3 min read

Go Under the Hood of the QuantaVerse AML Software Platform with Founder David McLaughlin

David McLaughlin’s journey in creating the QuantaVerse platform and the problems he set out to solve makes for a fascinating story. It is one in which powerful technology supports human intuition for superior outcomes that can only be achieved by marrying the strengths of both.

Anti-money laundering (AML) compliance costs businesses huge amounts of money, time, and human effort. However, despite this investment and best efforts, McLaughlin understood that few get close to addressing the problem with the tools and resources they have. Improving AML efforts is a universal concern he knew could be addressed with advanced technology.

Financial institutions face multiple challenges throughout the process of selecting, implementing, and maintaining their AML technology, teams, and processes. One of the key reasons that so much crime continues to go unabated is because many institutions rely solely on legacy technologies. As David McLaughlin points out, relying on transaction monitoring systems (TMS) can become a liability due to the high percentage of financial crimes it misses. The ramifications for institutions are high; $4.67 billion in fines related to financial crimes such as money laundering, bribery, and sanctions were paid in 2020. That is almost $1 billion more than the year before. 

Yet, the bigger cost is societal. The United Nations estimated that around $800 billion to $2 trillion are laundered every year (or 3-5% of worldwide GDP). Unfortunately, about 90% of this amount remains undetected. “The amount of dirty money flowing around the globe was something that made us develop AML solutions using artificial intelligence (AI). If we could meaningfully reduce the financial crime being missed, it would be something to be proud of,” McLaughlin said. 

How the QuantaVerse Platform Works

The QuantaVerse platform uses AI and machine learning to fight financial crime. The platform is trained to analyze the transactional entity data across three primary components. Firstly, it examines the reputation of the people or organizations that are moving and receiving money. For example, it aims to find proof indicating whether their past actions might have illegal records. Secondly, the platform examines transactions for anomalies and if there is something about them that is different from established patterns. Thirdly, it analyzes the intent behind the transactions and evaluates if it makes economic sense for these parties to do these transactions. 

For example, an analysis by the platform found money flowing between a computer technology firm and a casino. At face value, nothing was abnormal about it. All the transactions fell within TMS rules in terms of value, velocity, and line of business. But what the machine learning capability found that the rules overlooked was that the money was flowing backwards. Instead of the casino buying things from the computer technology firm, the computer company was sending money to the casino where it could be laundered. The QuantaVerse platform found that the casino was practicing the same underhanded behavior with other “vendors,” all with common ownership, which included someone previously accused of embezzlement. 

Examples like this are possible because the platform can analyze more data from more sources than human investigators have the time to find or the capacity to process. Designed and developed specifically for AML compliance, the QuantaVerse platform also automatically scores risk associated with a case and presents digestible findings to investigators quickly through a proprietary Financial Crime Investigation Report (FCIR). 

The QuantaVerse Platform Hits the Ground Running 

Many customers often wonder how difficult it will be to integrate AI and machine learning solutions into their AML programs. As they quickly discover, it is not hard at all. The QuantaVerse platform links with existing TMS and case management solutions and flexibly leverages existing risk policies and models. The platform is easily configured to rank transactions according to where a financial institution does business. The system can also be calibrated for specific products, or specific customers, for criteria that are unique to the institution. 

The platform is continually updated to respond to changes in laws and regulations.

Making Human Investigators Superhuman Investigators

In addition to the AI capabilities of the platform, David McLaughlin stresses how it supports the human part of the AML process. AI and machine learning have not yet reached a point where they can perfectly identify financial crimes, investigate them, and report them to the government. Human interaction combined with technology is critical.

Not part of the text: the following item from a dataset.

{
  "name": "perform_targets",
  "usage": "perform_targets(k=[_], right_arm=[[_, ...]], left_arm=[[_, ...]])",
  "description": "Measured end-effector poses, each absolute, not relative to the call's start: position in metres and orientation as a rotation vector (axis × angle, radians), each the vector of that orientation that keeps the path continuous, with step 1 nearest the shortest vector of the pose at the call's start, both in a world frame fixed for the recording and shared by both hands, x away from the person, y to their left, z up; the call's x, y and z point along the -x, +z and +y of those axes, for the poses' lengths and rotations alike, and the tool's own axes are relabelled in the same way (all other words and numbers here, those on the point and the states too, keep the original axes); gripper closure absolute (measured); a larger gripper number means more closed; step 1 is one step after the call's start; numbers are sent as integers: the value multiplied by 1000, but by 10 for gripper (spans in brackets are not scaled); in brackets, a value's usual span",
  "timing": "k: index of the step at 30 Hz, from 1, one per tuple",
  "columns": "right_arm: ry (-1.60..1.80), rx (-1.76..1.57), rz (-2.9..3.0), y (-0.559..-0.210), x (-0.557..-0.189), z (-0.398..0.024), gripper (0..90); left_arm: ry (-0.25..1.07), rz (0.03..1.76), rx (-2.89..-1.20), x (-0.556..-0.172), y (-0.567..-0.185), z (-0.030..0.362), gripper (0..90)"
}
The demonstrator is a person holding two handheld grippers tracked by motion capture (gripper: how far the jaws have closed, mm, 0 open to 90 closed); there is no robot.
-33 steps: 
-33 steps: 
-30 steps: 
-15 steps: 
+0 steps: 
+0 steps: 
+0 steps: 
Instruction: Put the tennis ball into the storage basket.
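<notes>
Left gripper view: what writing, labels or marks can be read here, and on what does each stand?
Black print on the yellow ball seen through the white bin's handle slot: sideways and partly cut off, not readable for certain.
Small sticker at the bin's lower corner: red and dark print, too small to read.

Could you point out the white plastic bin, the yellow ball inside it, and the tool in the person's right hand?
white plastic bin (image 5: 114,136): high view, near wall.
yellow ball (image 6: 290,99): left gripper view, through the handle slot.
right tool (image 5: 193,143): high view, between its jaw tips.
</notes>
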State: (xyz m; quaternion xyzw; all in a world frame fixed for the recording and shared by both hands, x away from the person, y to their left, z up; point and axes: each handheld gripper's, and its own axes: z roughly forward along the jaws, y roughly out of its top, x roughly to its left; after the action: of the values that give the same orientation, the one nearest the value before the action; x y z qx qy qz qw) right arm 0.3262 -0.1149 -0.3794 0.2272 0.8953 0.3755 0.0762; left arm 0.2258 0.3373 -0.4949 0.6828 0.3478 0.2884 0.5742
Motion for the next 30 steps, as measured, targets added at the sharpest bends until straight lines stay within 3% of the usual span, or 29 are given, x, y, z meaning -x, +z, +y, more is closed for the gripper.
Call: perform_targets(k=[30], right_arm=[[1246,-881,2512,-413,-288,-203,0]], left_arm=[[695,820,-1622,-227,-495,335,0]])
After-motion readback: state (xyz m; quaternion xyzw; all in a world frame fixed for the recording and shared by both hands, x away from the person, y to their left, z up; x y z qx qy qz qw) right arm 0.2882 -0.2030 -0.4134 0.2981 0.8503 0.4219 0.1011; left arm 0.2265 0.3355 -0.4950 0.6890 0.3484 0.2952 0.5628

To maximize the use of AI and machine learning in AML investigations, human investigators need to have confidence that the platform has successfully scoured, sorted, evaluated, and presented data to them. Human intuition and “gut feel” are critical when reading the reports and correctly scrutinizing them to make the right decisions about what is risky and what is not.

To make sure that they’re not at risk of reputational and regulatory damage, companies need a triad of compliance strategy, investigative expertise, and technology solutions. The integration of managed services and the QuantaVerse platform by AML RightSource provides companies what they need to effectively and efficiently fight money laundering and meaningfully improve BSA compliance. “There's more that the customer needs than just tech,” McLaughlin notes, adding that with this integration, he is confident about making greater impact in the sector. “Of course, we have the technology that improves your compliance department, but we also have the experts that know how to make the most of it. The blending of world-class managed services and technology is a unique proposition to the market.”